Faulkner wrote The Sound and the Fury and As I Lay Dying after reading Ulysses, novels informed by the ideas of Bergson and James (according to Faulkner), and inconceivable within a realist framework: there is no narrator, no morality, no judgment of character, no point. In As I Lay Dying, reality can only be constructed by the reader's collation of the characters' responses to the last days of Addie Bundren. Each character's internal monologues contains local history, personal memory, identity and projection, unspoken and thwarted desires; each chapter adds to the reader's knowledge of region, clan and county. Faulkner's method is kaleidoscopic: a single action is split into a mosaic of experience. "My ambition is to put everything into one sentence," Faulkner once wrote, "not only the present but the whole past on which it depends and which keeps overtaking the present, second by second" (qtd. in Kenner 1975: 198). By rendering the internal monologue in vernacular language, Faulkner validates the oral storytelling traditions and rural Southern white dialect he inherited and transmuted into his own artistic language.
In applying Sherwood Anderson's advice to engage his "postage stamp of native soil," Faulkner captured the spirit of cultural nationalism in American literary modernism. In similar fashion, Zora Neale Hurston, Langston Hughes, Hemingway, and Stein attempted to honor vernacular language, oral traditions, ethnic and regional cultures (Pavlic 2002). But the relationship between writer, race, and geography -- and the nightmare of history -- translated differently for ethnic groups. When African-American songwriters Fats Waller and Andy Razaf crafted "What Did I Do to Be So Black and Blue?," they asked a modernist question from a modernist position: self-referential, detached, outside of stable traditions, buffeted by forces, injured by the nightmare of history that has bruised you black and blue. What are you going to do, now that you're black and blue? Sing it out of your system, show the forces acting upon your life as a roadmap for others, sing it so it becomes part of everybody's system.
This is, more or less, the history of this song. It was originally a lament sung by a dark-skinned woman about internal color bias within African-American communities, as performed by Ethel Waters in a 1929 Harlem revue entitled Hot Chocolates. Seemingly overnight, it became a vehicle for dozens of black performers and a signature song for the young Louis Armstrong. Armstrong dropped the verse about color bias and made it a self-affirming plaint for all African-Americans.
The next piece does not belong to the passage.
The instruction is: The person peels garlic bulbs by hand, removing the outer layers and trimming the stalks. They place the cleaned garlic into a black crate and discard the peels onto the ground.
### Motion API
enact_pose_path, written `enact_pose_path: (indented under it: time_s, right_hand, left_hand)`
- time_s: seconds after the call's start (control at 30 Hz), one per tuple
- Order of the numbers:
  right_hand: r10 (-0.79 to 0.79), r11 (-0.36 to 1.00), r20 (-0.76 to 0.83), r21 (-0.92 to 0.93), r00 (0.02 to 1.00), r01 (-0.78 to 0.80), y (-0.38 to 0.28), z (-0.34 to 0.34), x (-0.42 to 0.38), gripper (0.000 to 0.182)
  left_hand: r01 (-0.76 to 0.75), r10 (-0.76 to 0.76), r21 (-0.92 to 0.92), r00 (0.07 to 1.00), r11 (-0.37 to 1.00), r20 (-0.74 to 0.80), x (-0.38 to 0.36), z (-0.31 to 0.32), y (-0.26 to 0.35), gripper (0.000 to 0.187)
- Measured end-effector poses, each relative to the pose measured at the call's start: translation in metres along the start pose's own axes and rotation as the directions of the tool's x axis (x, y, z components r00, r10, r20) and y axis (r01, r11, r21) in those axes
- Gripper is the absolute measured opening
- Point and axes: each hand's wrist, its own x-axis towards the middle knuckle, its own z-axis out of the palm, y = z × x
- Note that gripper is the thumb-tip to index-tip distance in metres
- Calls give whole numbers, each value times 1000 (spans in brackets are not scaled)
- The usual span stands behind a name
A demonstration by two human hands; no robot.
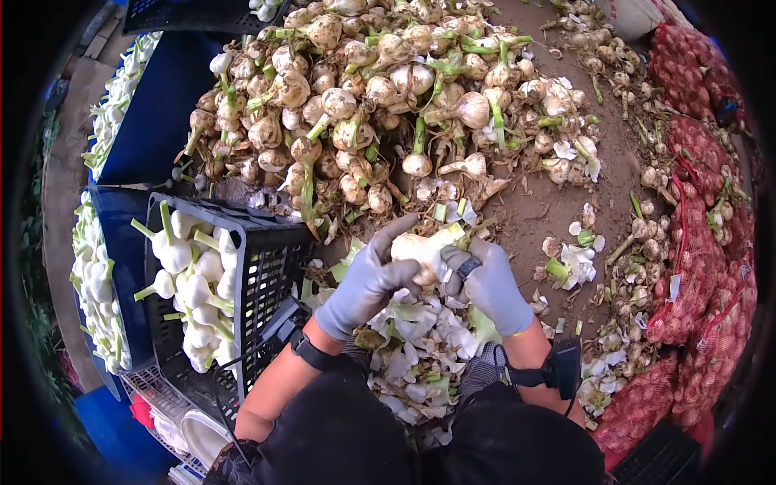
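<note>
Between my gloved hands, over my lap, is a garlic bulb [422, 252] with a short green stem stub pointing right. My left hand [365, 283] is closed round the root side of it, index finger along the top. On the stem side my right hand [491, 284] is closed against the bulb, fingers curled and thumb side toward it. A small dark piece [467, 267] sits at the fingers of that hand; its kind cannot be made out. White and green garlic peelings [420, 343] are heaped below, between my legs.
Ahead lies a big pile of unpeeled garlic [347, 105]. To the left, a black crate [275, 234] holds cleaned bulbs, with blue containers [153, 121] of more beyond it. Red mesh sacks [699, 259] line the right side. Loose bulbs and scraps [574, 263] litter the ground.
</note>
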Motion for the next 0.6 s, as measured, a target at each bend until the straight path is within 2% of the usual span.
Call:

Twenty years later, the narrator of Ralph Ellison's Invisible Man (1952) invokes the song in the novel's prologue as a catalyst for his rebellion, claiming "this music demanded action." Ellison regarded Armstrong as a trickster (or shaman) for the African-American community, and his deft mixture of deference and empowerment -- Uncle Tomming on stage but sending out coded resistance -- suggest an alternative modernist route than those of middle-class Euro-Americans (Appel 2002; Dinerstein 2003). Similarly, James Baldwin singled out Billie Holiday as a poet who guided audiences through the processes of what Toni Morrison calls "re-memory": "When I say poet ... I'm not talking about literature at all. I'm talking about the recreation of experience, you know, the way that it comes back. Billie Holiday was a poet. She gave you back your experience" (qtd. in Pavlic: 257). Holiday's best work invoked tones, textures, cadences, and phrases that inflected the English language to serve as coded markings of African-American past and possibility.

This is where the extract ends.